To be honest, I didn’t really care. My mother-in-law was not in good shape, she needed to get off her feet and she needed the extra help.

We got checked in and as we made our away from the ticket counter, it happened: I got to experience what people with invisible illnesses experience on a regular basis.

“Thanks for cutting the line!” A man from the crowd shouted at us. A few people around him nodded in agreement.

“We have someone in a wheelchair,” my father-in-law replied.

“Not all of you are in wheelchairs!” The man shouted back.

“He has a prosthetic leg!” My wife snapped back, pointing at her dad. “And we’re helping him”

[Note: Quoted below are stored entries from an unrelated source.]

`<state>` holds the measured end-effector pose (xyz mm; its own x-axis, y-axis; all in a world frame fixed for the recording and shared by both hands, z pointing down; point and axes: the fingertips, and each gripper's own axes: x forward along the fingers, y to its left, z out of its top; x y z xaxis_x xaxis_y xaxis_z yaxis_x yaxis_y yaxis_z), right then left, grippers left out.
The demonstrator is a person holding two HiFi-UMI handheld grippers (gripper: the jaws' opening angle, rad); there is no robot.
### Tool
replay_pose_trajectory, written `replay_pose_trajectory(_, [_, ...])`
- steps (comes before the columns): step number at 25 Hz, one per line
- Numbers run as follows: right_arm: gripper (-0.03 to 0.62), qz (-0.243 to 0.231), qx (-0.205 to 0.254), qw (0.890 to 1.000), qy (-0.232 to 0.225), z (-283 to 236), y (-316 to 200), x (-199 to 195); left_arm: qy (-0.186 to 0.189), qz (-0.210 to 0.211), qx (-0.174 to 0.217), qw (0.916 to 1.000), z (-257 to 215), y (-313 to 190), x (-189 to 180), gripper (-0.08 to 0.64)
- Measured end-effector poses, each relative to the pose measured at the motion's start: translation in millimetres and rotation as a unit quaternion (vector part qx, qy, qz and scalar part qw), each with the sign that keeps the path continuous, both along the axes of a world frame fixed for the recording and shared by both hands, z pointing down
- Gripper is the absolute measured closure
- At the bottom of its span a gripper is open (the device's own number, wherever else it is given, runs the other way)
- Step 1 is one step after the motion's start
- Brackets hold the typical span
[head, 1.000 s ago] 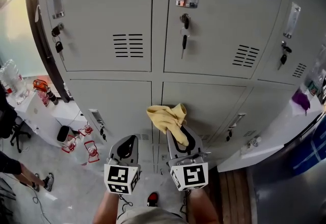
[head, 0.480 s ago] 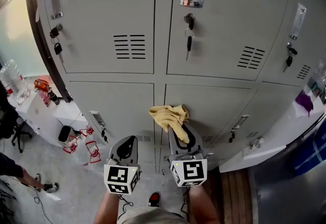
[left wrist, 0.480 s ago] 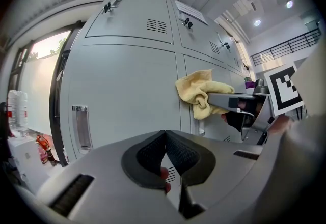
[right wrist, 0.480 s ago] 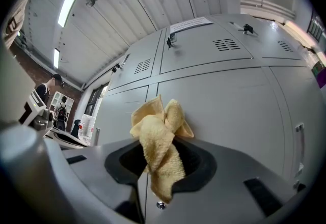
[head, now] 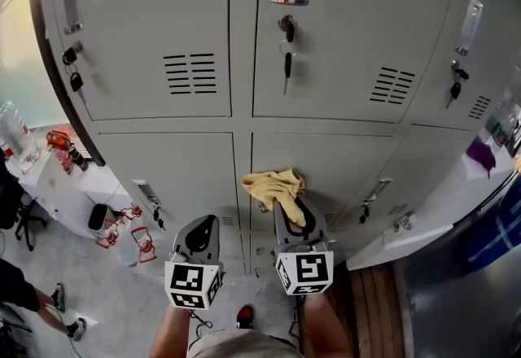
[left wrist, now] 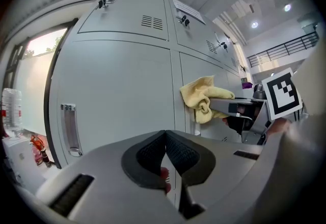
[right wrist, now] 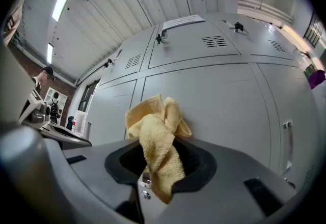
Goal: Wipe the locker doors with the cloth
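Observation:
Grey locker doors (head: 326,39) fill the head view in two rows. A bunched yellow cloth (head: 275,188) (right wrist: 155,139) is clamped in my right gripper (head: 295,214), which is shut on it; the cloth lies against or just short of the lower middle locker door (head: 326,165), near its left edge. From the left gripper view the cloth (left wrist: 201,96) shows at the right, beside that door. My left gripper (head: 200,236) (left wrist: 165,154) hangs lower and to the left, shut and empty, pointing at the lower left door (left wrist: 117,90).
Keys (head: 286,55) hang from the upper door locks. A white table (head: 65,177) with bottles and red items stands at the left. A white ledge (head: 423,226) runs along the lower right. A person's legs (head: 32,291) are on the floor at the far left.
The view has drifted a little against the lockers. My right gripper with the cloth has shifted slightly right and down; the left gripper has barely moved.

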<state>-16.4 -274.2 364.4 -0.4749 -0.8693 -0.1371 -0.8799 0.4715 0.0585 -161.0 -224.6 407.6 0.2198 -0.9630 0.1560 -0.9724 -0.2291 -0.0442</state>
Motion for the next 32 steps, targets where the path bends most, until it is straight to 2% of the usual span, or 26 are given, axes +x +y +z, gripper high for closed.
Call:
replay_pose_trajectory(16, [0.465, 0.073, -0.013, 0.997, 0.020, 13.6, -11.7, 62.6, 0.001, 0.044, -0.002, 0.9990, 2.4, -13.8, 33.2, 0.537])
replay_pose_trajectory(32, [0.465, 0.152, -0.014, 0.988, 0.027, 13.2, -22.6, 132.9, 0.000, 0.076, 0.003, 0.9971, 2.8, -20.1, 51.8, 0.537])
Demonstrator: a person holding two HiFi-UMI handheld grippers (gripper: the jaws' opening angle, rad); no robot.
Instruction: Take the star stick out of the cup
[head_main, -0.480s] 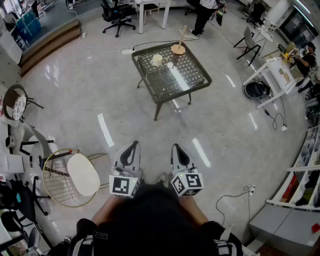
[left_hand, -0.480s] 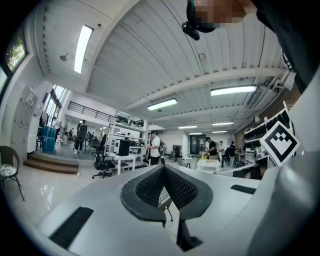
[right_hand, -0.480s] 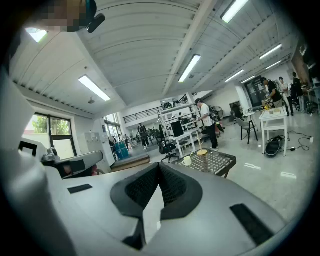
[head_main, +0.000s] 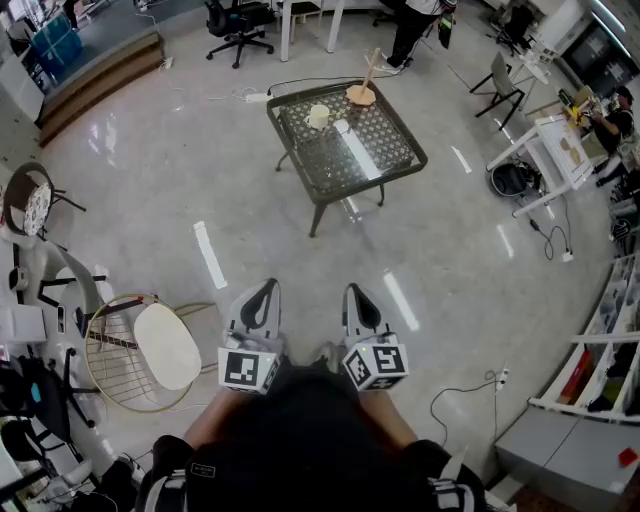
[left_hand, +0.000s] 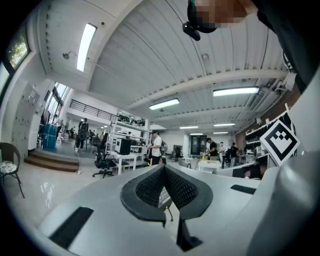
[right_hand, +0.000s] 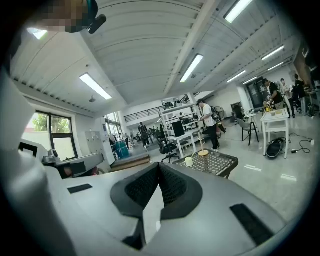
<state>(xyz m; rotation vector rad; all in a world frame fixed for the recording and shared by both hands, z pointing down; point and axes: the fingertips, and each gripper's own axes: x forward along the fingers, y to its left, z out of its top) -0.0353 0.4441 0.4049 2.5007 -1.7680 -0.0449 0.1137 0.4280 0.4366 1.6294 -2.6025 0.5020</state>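
- My left tool (left_hand: 163, 169) and right tool (right_hand: 159, 165) are both clenched on nothing, close to my body.
- The white cup (head_main: 318, 117) stands well away on the mesh tabletop (head_main: 385, 150), near a wooden stand (head_main: 360, 95).
- The star stick is too small to make out in the cup.

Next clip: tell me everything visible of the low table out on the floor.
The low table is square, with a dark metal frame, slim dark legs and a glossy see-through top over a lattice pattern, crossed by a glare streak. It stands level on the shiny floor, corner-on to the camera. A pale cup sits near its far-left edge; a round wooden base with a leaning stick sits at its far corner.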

The man shrugged and rolled his eyes.

“You don’t know anything about what it’s like losing your mobility,” my wife continued. “Trust me, my dad would gladly wait in lines if it meant having his leg again.”

By this point the man made a gesture with his hand as if to indicate he was brushing us aside. My father-in-law returned the gesture, and we continued on our way.

The whole exchange lasted a minute, maybe less. I was left stunned. No one likes to see other people cut through a long line. Surely, they’d be understanding when they saw that someone was in a wheelchair and another person in the group was limping.

The answer, I learned, was that people are not as sympathetic as you would hope they’d be. Even though they saw someone in our group was in a wheelchair, they still felt slighted. Maybe it was because my mother-in-law had initially been standing; perhaps they thought she was faking it.

Here’s what I’ve learned from the entire interaction: It really isn’t up to you to decide who gets to use accessibility services. If someone is in a wheelchair after having walked around, that’s none of your business. You don’t know what a person’s underlying health conditions are so you can’t even assume or judge what help they may need.

We arranged to have the extra help through the airline. We explained why we needed the help and they agreed and approved having the extra resources to help us. Believe me, both of my in-laws would have preferred to walk through the airport without any assistance. That’s not the case, they needed some help and they got it.

If you see someone get ahead in a long line, don’t assume that they’re trying to cheat their way through. You never know who is living with an illness or disability, and people don’t need to prove that they’re sick. So instead of getting frustrated that someone is getting ahead of you, just practice some patience and kindness.

We could all benefit from a little more of that.